Which is why business leaders were encouraged by the Baker administration’s imposition of a 90-day moratorium on new regulations (since extended) as well as a comprehensive review of all existing regulations announced in April.

“All agencies are in the process of looking at the regulations that their agency has promulgated, and they have to justify whether they should be kept, amended, or repealed,” said Lord. “And we’re soliciting input from our members to help in this process.”

The desired result, he said, are regulations and enforcement policies that protect society, but don’t punish businesses.

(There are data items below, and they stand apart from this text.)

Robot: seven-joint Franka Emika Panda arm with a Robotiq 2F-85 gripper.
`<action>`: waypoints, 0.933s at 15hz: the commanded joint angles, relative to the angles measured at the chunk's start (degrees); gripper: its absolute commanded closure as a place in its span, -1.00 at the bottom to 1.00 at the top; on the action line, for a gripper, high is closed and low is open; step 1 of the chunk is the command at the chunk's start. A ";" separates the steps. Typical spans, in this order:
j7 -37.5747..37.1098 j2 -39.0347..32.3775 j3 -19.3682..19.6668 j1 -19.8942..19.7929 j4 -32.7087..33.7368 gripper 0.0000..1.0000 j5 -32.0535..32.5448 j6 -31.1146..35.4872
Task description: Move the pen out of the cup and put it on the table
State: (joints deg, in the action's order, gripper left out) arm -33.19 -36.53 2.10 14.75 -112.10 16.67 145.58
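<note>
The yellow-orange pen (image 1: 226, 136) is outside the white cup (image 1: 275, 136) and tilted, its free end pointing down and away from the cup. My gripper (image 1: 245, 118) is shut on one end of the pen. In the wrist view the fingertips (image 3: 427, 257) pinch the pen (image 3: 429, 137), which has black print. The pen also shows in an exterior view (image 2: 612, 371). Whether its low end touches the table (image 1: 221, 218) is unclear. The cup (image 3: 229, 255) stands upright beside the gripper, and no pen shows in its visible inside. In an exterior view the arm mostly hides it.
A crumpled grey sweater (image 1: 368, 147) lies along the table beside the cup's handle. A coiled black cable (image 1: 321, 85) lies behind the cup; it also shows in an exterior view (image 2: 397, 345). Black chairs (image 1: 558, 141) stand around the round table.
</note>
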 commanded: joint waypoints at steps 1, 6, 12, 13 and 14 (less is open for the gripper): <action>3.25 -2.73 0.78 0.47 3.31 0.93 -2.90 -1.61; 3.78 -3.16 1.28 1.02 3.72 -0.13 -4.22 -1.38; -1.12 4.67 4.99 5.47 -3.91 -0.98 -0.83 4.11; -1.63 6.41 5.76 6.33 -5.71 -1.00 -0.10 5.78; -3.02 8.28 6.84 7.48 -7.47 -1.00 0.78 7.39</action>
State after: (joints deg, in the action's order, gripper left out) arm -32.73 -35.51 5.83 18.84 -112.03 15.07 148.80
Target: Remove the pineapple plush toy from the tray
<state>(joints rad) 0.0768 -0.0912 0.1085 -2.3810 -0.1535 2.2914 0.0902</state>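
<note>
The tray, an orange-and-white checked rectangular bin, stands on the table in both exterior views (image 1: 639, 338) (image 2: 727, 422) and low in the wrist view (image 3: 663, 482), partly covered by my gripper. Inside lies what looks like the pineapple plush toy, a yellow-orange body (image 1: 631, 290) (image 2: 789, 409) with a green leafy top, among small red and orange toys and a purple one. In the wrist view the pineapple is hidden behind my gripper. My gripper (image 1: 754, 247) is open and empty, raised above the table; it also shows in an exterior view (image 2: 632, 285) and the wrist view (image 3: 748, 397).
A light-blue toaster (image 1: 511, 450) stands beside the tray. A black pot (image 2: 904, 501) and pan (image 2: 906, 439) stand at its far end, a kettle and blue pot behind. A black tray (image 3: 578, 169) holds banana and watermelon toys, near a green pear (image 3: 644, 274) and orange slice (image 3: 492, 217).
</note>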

But while companies must cope with a highly regulated environment, they must also deal with high costs, especially when it comes to energy and health insurance, said Lord, adding that, as with the other public-policy initiatives, these do not constitute a recent phenomenon.

But they are becoming more of a factor, he said, adding that the Commonwealth now boasts (if that’s the right term) the second-highest per-capita healthcare costs in the nation (15% higher than the national average) and the third-highest electric rates.

“And these put us at a competitive disadvantage to lower-cost places, both in the United States and around the world,” said Lord, adding that relief from these costs will not come easily.

Steps toward progress outlined in the report include, for healthcare, everything from maintaining the current definition of ‘full-time employee’ — the state’s benchmark is 35 hours, while federal reforms put the number at 30 — to repealing the medical-device tax under federal health reform.

As for energy costs, the report recommends steps such as new pipelines to transport natural gas into the Commonwealth and reorganization of the Mass. Department of Public Utilities.

Getting a Tip

Ridding Massachusetts of the ‘bad-waiter syndrome’ is not an assignment for the faint of heart. Such perceptions about the Commonwealth and its general attitude toward business have existed for most all of the time AIM has been in existence.

Real progress is the goal, and AIM is striving to achieve some by not only stating the problems, but eventually providing a road map for finding improvement.

And if that destination can be reached, then this century-old organization will really have something to celebrate.